Article Text
Abstract
Introduction/Background To evaluate the overall pathologic response to neoadjuvant chemotherapy (NACT) of patients with locally advanced cervical cancer (LACC) describing the critical impact of clinical pathological factors and biomarkers (p53, Bcl1 and Bcl2) on chemoresponsivity and to report the prognostic outcome of NACT.
Methodology This is a retrospective study of 88 consecutive patients with LACC who underwent NACT followed by nerve sparing surgery with retroperitoneal lymphadenectomy at National Cancer Institute of Milan, between January 2000 and June 2013. Clinical pathologic data were retrieved from the institutional database. Biomarkers (p53, Bcl1 and Bcl2) were evaluated before and after NACT in the specimen. To investigate their role as predictors of response, we tried several statistical machine learning algorithms.
Results 55.7% of patients had a pathological response to NACT and showed a 5 years survival between 100% (complete response) and 85.7% (partial response). Age, body mass index (BMI) and grade represented the most important predictors of response at random forest analysis.

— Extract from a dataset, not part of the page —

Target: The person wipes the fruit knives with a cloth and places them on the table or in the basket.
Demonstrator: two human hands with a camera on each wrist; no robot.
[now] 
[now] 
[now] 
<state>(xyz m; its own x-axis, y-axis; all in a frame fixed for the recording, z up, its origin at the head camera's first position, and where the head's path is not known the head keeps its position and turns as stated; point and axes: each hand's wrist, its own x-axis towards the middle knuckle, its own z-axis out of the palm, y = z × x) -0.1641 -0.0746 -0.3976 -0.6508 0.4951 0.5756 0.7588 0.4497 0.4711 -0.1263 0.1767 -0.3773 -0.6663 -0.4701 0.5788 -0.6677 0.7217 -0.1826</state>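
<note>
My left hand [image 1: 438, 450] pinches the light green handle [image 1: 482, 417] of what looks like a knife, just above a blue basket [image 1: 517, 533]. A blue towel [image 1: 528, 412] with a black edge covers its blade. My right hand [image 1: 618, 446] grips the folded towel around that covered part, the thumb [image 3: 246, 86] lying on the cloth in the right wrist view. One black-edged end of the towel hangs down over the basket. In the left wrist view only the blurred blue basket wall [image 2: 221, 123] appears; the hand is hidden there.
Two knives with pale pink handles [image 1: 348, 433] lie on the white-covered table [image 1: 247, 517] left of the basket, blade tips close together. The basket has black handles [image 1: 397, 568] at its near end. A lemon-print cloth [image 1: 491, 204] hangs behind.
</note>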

Area under the curve was 0.8676. Tree based boosting analysis confirmed that after adjusting for other prognostic factors, age, grade, BMI and tumor size were independent predictor of response to NACT, while p53 was moderately related to response to NACT. Whereas Bcl1 and Bcl2, were not predictors for response to NACT. The logistic regression reported that age and grade were significant factors unlike p53.
Conclusion Combined model that included clinical pathologic variables plus p53 cannot predict response to NACT. Despite this, NACT treatment remain a safe treatment in chemosensitive patients avoiding collateral sequelae related to chemo-radiotherapy.
Disclosures The Authors declare no conflicts of interest.